Raw Knowledge is not only an amazing poet performer, but also delivers the hip-hop goods as part of the Entartete Kunst collective (under the name 187). Check out their CD States Of Abuse- for some of the hardest hitting anarcho-polemics ever set to a beat. She has a full length CD entitled Nemesis to Silence and also appears on the compilation Bread and Roses.
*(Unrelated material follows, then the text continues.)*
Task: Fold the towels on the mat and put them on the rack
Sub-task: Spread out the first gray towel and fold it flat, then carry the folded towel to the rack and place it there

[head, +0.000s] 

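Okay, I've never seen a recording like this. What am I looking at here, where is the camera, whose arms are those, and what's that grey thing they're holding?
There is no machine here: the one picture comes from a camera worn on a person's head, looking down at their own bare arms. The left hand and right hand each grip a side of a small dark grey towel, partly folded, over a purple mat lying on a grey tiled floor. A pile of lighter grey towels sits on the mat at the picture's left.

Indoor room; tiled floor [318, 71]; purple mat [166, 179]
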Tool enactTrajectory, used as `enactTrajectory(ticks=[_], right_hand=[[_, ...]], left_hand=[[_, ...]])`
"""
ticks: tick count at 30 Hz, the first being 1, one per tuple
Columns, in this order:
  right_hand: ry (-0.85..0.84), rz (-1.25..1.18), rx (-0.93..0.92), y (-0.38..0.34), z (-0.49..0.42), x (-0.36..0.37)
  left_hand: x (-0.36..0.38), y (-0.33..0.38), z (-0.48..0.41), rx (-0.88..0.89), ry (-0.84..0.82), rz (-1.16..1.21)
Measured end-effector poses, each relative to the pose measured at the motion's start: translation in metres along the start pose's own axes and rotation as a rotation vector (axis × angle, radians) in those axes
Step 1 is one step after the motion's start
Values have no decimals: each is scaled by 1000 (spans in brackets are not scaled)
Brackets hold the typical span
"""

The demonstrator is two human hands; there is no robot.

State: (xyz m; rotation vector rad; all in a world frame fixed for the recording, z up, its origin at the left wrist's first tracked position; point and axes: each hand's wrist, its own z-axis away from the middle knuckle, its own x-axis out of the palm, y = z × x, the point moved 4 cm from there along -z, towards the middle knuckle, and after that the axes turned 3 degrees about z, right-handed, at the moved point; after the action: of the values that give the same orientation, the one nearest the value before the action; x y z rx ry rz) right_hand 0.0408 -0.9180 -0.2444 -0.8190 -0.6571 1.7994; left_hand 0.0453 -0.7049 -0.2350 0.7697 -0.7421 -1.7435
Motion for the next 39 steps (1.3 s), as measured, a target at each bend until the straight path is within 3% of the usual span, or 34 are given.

If she ever finds the time, we would love to share the stage with her again.

Jewnbug came with us on our first West Coast Tour four years ago and has since given birth to a child and remains part of Poor Magazine’s Po Poets Project.

Solidad Di Costa is a Bay Area spoken word artist, trans activist and active in the Global Justice Movement. She has several chapbooks and CDs under her belt and helped to produce "We Interrupt This Empire," a documentary about the anti-war direct action protests in San Francisco.

George Tirado helped to found the Molotov Mouths, and will not be turning up at any shows in the future.